Also, the mill can be a great tool to have if you want to make a little piggy/bandaid PCB to diagnose/fix an issue on an existing PCB. This doesn't have to be an RF PCB, it could be a mini piggy PCB on a digital board. The time taken from spotting a problem to producing a PCB design and mill it and build it and test it and prove it can be less than a day.

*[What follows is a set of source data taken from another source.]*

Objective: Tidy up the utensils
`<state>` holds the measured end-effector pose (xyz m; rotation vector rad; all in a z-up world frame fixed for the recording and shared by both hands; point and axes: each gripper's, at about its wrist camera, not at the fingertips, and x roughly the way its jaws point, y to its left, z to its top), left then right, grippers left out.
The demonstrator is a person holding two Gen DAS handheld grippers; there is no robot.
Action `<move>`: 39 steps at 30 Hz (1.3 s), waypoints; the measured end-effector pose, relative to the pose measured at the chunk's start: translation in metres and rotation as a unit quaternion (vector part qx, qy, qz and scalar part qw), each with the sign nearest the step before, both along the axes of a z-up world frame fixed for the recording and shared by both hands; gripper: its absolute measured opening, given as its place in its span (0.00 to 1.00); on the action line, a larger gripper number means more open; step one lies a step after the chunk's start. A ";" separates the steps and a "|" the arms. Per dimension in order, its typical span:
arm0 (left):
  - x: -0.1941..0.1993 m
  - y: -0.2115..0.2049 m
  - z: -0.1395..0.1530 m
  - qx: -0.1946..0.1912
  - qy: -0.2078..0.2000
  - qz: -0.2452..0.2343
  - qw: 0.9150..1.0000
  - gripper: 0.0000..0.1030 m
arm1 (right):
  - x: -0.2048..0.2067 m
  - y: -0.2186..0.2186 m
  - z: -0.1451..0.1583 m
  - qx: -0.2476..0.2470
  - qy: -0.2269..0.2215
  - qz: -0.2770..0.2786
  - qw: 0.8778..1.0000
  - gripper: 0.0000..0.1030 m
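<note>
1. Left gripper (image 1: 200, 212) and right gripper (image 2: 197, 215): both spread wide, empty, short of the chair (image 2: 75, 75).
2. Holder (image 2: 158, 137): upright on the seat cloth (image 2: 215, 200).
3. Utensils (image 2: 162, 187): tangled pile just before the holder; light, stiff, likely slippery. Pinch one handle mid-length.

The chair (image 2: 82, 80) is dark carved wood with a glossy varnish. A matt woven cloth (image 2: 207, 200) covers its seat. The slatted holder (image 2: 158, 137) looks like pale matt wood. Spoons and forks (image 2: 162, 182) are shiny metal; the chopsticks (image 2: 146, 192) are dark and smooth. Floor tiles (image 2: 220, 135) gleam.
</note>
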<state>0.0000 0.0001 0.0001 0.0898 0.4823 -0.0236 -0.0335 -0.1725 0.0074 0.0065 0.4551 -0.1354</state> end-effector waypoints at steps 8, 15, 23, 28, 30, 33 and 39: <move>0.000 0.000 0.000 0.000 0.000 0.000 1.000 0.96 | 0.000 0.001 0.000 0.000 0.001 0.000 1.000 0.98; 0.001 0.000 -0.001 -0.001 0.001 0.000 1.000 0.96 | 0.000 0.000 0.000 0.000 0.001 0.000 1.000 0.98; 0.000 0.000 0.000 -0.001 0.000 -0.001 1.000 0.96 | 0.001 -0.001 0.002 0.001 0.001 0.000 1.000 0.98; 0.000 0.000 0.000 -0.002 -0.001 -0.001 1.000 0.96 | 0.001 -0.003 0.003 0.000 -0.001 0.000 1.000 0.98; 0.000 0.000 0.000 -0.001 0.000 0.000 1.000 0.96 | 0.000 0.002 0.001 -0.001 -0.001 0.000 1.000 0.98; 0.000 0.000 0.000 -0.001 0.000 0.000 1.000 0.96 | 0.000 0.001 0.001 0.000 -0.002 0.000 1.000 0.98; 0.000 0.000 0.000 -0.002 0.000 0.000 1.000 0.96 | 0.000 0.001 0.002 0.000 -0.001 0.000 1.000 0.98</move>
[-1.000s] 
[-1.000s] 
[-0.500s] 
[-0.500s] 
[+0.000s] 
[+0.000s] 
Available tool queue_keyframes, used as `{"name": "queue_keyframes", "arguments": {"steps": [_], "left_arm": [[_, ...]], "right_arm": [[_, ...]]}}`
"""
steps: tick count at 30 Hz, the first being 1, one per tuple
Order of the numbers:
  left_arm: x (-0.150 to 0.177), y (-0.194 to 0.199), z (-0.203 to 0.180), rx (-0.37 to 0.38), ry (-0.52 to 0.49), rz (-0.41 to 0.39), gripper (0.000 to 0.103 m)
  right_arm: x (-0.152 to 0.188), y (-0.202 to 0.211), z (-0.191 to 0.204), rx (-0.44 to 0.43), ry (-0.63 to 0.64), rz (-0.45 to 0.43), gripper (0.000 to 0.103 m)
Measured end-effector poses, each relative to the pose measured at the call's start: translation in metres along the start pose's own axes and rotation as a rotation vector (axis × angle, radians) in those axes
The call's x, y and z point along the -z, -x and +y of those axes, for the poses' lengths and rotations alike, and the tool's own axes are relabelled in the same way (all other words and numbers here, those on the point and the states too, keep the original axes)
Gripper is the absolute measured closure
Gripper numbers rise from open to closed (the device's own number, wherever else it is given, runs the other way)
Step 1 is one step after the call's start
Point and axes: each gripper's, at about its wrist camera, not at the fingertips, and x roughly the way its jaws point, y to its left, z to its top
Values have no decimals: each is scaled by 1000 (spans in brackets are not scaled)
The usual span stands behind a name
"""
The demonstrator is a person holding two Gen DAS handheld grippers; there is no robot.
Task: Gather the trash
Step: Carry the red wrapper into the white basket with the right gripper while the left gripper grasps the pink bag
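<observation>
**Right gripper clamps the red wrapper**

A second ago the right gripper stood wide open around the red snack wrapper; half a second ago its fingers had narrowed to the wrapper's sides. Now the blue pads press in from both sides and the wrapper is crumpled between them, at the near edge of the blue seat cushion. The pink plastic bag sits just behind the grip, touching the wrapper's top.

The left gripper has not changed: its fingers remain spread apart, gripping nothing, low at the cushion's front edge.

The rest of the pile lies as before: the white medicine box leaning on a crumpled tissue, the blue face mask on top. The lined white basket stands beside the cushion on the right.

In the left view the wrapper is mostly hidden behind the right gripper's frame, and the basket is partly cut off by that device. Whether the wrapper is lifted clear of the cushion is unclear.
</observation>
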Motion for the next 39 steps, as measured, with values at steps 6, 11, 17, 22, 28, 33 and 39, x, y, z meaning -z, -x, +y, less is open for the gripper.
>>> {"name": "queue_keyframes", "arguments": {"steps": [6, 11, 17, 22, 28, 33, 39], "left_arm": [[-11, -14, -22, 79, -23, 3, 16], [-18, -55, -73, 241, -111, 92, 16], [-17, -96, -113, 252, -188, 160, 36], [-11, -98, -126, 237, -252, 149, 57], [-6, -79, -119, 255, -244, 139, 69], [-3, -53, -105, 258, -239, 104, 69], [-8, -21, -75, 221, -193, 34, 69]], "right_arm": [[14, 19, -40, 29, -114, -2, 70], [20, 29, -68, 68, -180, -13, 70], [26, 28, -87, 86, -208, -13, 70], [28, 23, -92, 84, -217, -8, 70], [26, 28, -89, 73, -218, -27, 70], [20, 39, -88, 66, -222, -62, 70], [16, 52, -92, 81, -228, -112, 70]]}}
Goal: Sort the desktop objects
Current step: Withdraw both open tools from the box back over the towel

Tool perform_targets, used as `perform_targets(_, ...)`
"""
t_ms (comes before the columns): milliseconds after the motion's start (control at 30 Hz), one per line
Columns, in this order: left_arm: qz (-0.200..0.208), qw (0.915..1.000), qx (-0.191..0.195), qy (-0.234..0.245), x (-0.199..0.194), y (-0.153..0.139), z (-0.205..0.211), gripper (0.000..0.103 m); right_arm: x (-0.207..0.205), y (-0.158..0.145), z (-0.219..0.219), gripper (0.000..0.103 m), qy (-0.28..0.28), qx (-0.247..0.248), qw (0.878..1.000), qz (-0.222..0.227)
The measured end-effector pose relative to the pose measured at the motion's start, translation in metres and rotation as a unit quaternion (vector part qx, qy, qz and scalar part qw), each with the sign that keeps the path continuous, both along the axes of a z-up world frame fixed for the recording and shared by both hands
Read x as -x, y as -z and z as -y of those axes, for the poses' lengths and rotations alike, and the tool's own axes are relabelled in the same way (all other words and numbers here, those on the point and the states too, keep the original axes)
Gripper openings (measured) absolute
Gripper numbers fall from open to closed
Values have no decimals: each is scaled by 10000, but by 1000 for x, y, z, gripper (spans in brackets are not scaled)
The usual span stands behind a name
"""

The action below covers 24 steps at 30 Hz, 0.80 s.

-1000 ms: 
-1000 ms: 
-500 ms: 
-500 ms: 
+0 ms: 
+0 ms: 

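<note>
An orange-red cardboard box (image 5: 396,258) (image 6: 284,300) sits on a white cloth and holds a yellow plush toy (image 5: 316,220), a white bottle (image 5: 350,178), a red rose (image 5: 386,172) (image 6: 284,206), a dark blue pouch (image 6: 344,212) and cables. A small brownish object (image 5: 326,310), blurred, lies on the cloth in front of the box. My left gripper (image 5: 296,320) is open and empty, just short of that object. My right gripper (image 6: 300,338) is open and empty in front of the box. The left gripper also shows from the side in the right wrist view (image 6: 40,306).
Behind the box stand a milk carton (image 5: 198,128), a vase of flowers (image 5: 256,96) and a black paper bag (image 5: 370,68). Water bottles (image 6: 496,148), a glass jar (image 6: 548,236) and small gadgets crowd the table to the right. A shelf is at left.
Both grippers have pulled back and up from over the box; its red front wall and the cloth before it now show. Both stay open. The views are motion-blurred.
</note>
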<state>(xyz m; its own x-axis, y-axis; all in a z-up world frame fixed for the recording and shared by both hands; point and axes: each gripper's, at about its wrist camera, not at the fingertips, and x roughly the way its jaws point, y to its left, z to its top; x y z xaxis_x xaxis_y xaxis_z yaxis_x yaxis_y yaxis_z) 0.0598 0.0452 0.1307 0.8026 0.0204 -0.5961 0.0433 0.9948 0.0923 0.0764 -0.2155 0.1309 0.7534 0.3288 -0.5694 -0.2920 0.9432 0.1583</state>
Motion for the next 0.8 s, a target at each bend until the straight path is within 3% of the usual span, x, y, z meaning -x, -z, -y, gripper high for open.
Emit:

Agreed. If it worked.  Sadly the LPKF stuff never worked. The Support was atrorious.   Left a very bad taste in my mouth.
I think some of the issues with the newer/better? machines may be that LPKF are trying to make the machine into a PCB vending machine rather than something that relies on operator skill. So instead of having an experienced operator setting up the equipment for registration or tool depth using manual (slow) methods they have tried to automate it all on the newer machines. Add to this the buggy nature of modern PCs and operating systems and it must be harder to get it all to behave perfectly for an hour or more.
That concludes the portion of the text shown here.